» Exercise directions
Please provide the entries below again, word for word.

• • • •

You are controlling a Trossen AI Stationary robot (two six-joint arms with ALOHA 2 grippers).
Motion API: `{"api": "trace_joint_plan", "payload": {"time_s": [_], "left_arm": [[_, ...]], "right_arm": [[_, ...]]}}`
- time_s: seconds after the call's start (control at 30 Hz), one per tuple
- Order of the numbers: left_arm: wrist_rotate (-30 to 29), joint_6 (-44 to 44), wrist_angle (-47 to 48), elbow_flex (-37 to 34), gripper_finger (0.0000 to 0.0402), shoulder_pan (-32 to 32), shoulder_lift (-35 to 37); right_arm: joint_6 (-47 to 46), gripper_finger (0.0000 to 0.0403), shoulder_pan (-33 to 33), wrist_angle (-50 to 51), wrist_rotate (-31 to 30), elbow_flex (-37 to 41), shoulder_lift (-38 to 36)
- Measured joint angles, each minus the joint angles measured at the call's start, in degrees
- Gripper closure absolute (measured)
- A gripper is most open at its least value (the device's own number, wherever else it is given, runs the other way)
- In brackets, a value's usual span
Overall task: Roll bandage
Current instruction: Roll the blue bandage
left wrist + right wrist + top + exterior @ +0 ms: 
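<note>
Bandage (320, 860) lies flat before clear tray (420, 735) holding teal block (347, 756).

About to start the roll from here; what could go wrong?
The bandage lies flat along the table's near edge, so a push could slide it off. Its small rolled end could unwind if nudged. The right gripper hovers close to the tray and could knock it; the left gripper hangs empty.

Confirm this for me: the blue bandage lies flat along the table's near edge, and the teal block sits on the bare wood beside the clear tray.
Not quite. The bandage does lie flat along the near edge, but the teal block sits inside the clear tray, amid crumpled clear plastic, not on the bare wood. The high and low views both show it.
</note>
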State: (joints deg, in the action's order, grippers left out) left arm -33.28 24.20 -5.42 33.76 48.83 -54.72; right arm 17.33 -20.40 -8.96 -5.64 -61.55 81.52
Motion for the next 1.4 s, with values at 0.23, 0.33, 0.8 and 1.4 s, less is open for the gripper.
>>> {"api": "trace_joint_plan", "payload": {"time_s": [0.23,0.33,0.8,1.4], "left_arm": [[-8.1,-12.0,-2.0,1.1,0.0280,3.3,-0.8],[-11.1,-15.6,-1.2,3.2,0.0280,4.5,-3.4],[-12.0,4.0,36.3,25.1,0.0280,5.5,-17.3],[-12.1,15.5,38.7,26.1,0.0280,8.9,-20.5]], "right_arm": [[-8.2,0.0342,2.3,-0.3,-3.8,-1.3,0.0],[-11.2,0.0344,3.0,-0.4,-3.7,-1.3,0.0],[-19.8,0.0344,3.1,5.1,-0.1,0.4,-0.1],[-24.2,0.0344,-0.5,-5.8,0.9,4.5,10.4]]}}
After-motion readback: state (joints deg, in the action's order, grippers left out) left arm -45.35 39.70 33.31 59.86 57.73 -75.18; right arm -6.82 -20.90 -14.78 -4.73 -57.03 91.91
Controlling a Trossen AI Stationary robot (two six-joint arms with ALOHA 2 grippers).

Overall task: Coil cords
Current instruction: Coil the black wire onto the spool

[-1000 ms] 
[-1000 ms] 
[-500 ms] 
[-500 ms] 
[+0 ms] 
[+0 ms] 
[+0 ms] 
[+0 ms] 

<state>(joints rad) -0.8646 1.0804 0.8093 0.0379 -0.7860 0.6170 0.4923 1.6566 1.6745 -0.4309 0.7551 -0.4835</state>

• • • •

» Response for this exercise
You are controlling a Trossen AI Stationary robot (two six-joint arms with ALOHA 2 grippers).
Motion API: `{"api": "trace_joint_plan", "payload": {"time_s": [_], "left_arm": [[_, ...]], "right_arm": [[_, ...]]}}`
- time_s: seconds after the call's start (control at 30 Hz), one per tuple
- Order of the numbers: left_arm: wrist_rotate (-30 to 29), joint_6 (-44 to 44), wrist_angle (-47 to 48), elbow_flex (-37 to 34), gripper_finger (0.0000 to 0.0402), shoulder_pan (-32 to 32), shoulder_lift (-35 to 37); right_arm: joint_6 (-47 to 46), gripper_finger (0.0000 to 0.0403), shoulder_pan (-33 to 33), wrist_angle (-50 to 51), wrist_rotate (-31 to 30), elbow_flex (-37 to 41), shoulder_lift (-38 to 36)
- Measured joint angles, each minus the joint angles measured at the call's start, in degrees
- Gripper closure absolute (measured)
- A gripper is most open at its least value (the device's own number, wherever else it is given, runs the other way)
- In brackets, a value's usual span
Overall task: Roll bandage
Current instruction: Roll the blue bandage
left wrist + right wrist + top + exterior @ +0 ms: 
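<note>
Bandage (320, 860) lies flat before clear tray (420, 735) holding teal block (347, 756).

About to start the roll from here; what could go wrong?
The bandage lies flat along the table's near edge, so a push could slide it off. Its small rolled end could unwind if nudged. The right gripper hovers close to the tray and could knock it; the left gripper hangs empty.

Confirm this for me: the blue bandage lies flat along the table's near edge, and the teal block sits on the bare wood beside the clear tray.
Not quite. The bandage does lie flat along the near edge, but the teal block sits inside the clear tray, amid crumpled clear plastic, not on the bare wood. The high and low views both show it.
</note>
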State: (joints deg, in the action's order, grippers left out) left arm -33.28 24.20 -5.42 33.76 48.83 -54.72; right arm 17.33 -20.40 -8.96 -5.64 -61.55 81.52
Motion for the next 1.4 s, with values at 0.23, 0.33, 0.8 and 1.4 s, less is open for the gripper.
>>> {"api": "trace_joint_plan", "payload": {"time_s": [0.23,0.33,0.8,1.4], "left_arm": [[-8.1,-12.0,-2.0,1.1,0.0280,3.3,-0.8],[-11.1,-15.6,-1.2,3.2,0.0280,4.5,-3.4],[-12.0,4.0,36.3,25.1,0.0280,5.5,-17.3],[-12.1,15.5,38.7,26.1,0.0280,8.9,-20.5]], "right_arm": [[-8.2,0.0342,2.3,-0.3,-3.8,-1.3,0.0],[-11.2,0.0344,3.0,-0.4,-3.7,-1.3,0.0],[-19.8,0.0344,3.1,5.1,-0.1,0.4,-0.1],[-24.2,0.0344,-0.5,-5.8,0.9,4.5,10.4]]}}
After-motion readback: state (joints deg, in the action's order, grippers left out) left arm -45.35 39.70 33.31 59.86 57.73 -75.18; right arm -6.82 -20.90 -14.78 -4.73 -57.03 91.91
Controlling a Trossen AI Stationary robot (two six-joint arms with ALOHA 2 grippers).

Overall task: Coil cords
Current instruction: Coil the black wire onto the spool

[-1000 ms] 
[-1000 ms] 
[-500 ms] 
[-500 ms] 
[+0 ms] 
[+0 ms] 
[+0 ms] 
[+0 ms] 

<state>(joints rad) -0.8646 1.0804 0.8093 0.0379 -0.7860 0.6170 0.4923 1.6566 1.6745 -0.4309 0.7551 -0.4835</state>

The required answer is now complete.